Lo que descubre el narrador de esta obra es que en realidad vive en un planeta distinto al de su amigo. Pertenecen a mundos diferentes. No es una cuestión de dinero o de ideología. Es algo que va más allá. Siente que no comparte nada con él, que hablan idiomas distintos. “Tú eres de los que creen que si se tiene dinero ser de izquierdas es una contradicción moral, que para abogar por los derechos de los pobres hay que ser pobre”, le espeta a su examigo. “Creo que asumes que vivir preguntándose por qué cuesta tanto ser consecuente es un infierno mental, y que soy un enfermo por hacerlo”, leemos en otro pasaje.

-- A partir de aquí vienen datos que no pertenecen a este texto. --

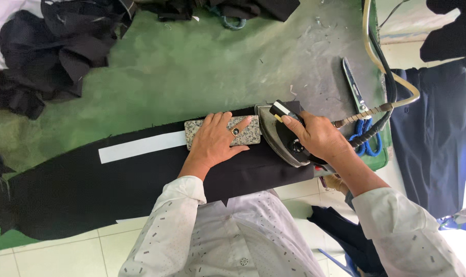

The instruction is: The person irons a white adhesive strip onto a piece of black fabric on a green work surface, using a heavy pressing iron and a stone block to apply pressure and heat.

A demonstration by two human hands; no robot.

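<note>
On the green table (156, 77), a heap of dark fabric pieces (43, 51) sits at the far left, well apart from the work. In front of the person a long strip of black cloth (104, 190) lies flat along the near edge, and on it runs a narrow white strip (140, 146), its left end free and its right end going under a speckled stone block (222, 132). The left hand (215, 141) lies palm down on that block, its fingers (218, 121) spread slightly and laid flat across the top, a ring on one of them; they press rather than pinch, so nothing is gripped. Just right of the block, touching or nearly touching its end, stands the iron (279, 134), sole down on the cloth. The right hand (317, 136) is wrapped around its handle, fingers curled shut on it, with the forefinger reaching toward the nose. The hose (382, 105) leads off from the iron's back toward the right edge of the table, past a blue cord (365, 138). By the look of it this is the pressing step: the white strip is being fixed to the cloth, with the block holding it flat beside the iron. The next move would seem to call for block and iron travelling together along the strip, kept in line so it does not skew, and the left fingers kept off the hot sole.
</note>
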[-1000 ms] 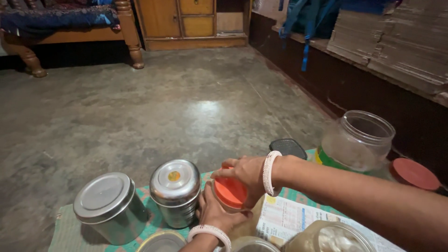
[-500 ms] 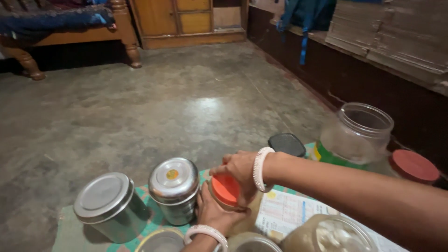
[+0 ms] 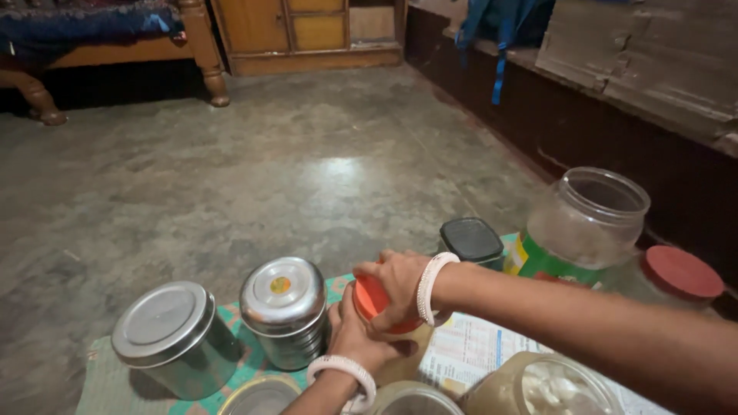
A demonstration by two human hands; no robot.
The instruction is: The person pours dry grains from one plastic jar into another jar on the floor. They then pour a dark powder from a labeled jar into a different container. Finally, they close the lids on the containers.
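Round orange plastic lid sits atop a jar at the front of the patterned green floor mat, just right of the small domed steel canister, the reference point here. Head view: the right hand is cupped over the lid, fingers closed on its rim; the left hand grips the jar body beneath. Against the preceding second, the right hand's fingers have shifted round the rim, consistent with a turning motion. Left of the canister stands a wider flat-lidded steel tin; well right, an open clear plastic jar.
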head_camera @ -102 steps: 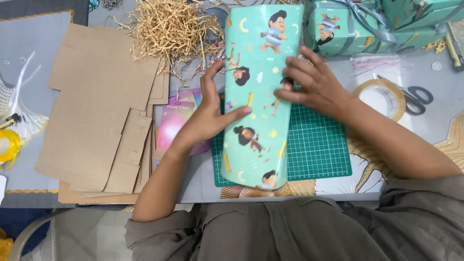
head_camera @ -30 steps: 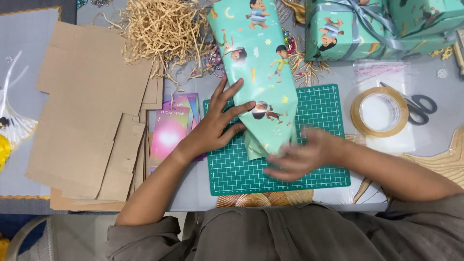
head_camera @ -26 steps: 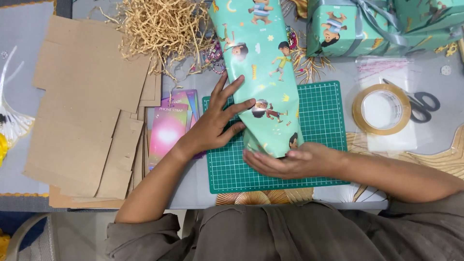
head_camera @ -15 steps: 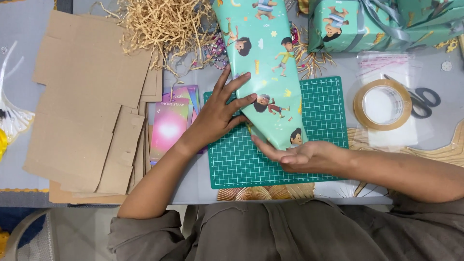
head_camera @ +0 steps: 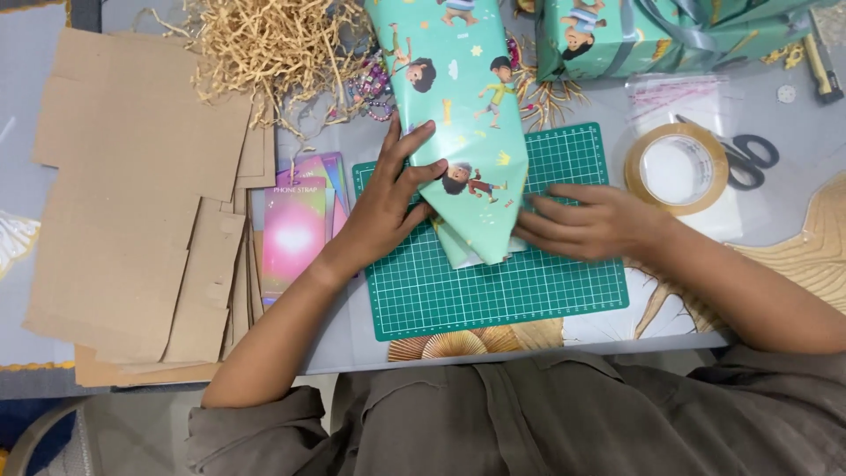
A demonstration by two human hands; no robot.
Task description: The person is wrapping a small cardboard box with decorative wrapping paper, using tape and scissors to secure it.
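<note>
I see my left hand [head_camera: 388, 207] spread flat on the teal wrapped parcel [head_camera: 458, 132], which lies across the far edge of the green cutting mat [head_camera: 502, 291], my right hand [head_camera: 586, 220] pressing fingers flat against its folded near end.

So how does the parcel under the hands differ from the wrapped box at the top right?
The parcel is unfinished, its near end loose and open under the left hand and right hand; the wrapped box is closed. The box carries a grey ribbon; the parcel has none. Both wear the same mint cartoon paper.
</note>
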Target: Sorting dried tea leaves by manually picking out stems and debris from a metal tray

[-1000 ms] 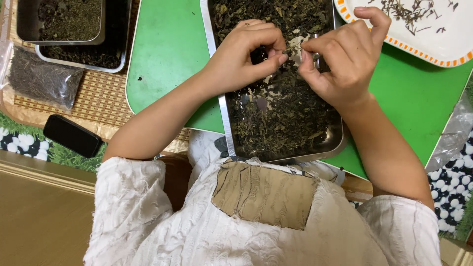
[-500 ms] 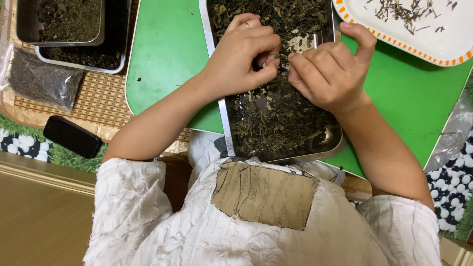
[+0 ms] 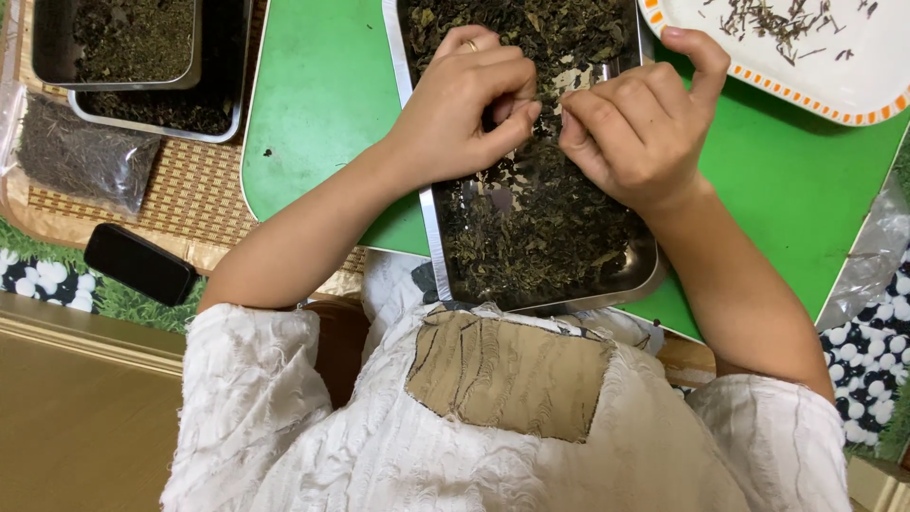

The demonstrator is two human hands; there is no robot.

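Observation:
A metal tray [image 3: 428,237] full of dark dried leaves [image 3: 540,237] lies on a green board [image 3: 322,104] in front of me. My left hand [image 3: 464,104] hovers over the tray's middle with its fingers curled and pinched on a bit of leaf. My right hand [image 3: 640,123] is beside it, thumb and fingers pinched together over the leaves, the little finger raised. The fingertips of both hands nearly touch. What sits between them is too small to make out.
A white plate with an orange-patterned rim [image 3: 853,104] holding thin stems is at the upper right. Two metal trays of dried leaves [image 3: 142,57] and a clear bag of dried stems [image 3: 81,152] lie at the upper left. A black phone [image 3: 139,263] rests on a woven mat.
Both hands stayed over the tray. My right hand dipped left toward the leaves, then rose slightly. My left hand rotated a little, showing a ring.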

La novela, en fin, reconstruye el pasado en el que se forjó esa amistad (“el pasado necesita ser verdadero y no una invención de la nostalgia”), en Lima, que el autor define así: “la ciudad que nos había visto crecer y destruirnos”. El estilo ágil de la novela, aunque con alguna metáfora gastada  y demasiado repetida, como la del disco duro de la memoria, regala sentencias memorables, de las que se subrayan tras releerlas un par de veces, como “todas las pasiones son virus que matan una parte de nuestro razonamiento” o “la felicidad es esa pérdida de conciencia que nos ubica lejos de las injusticias y de cualquier compromiso nacido de la verdad”. En definitiva, Algún día este país será mío es una novela radicalmente política que da que pensar y está muy bien escrita, dos de las mejores cosas que se pueden decir de un libro.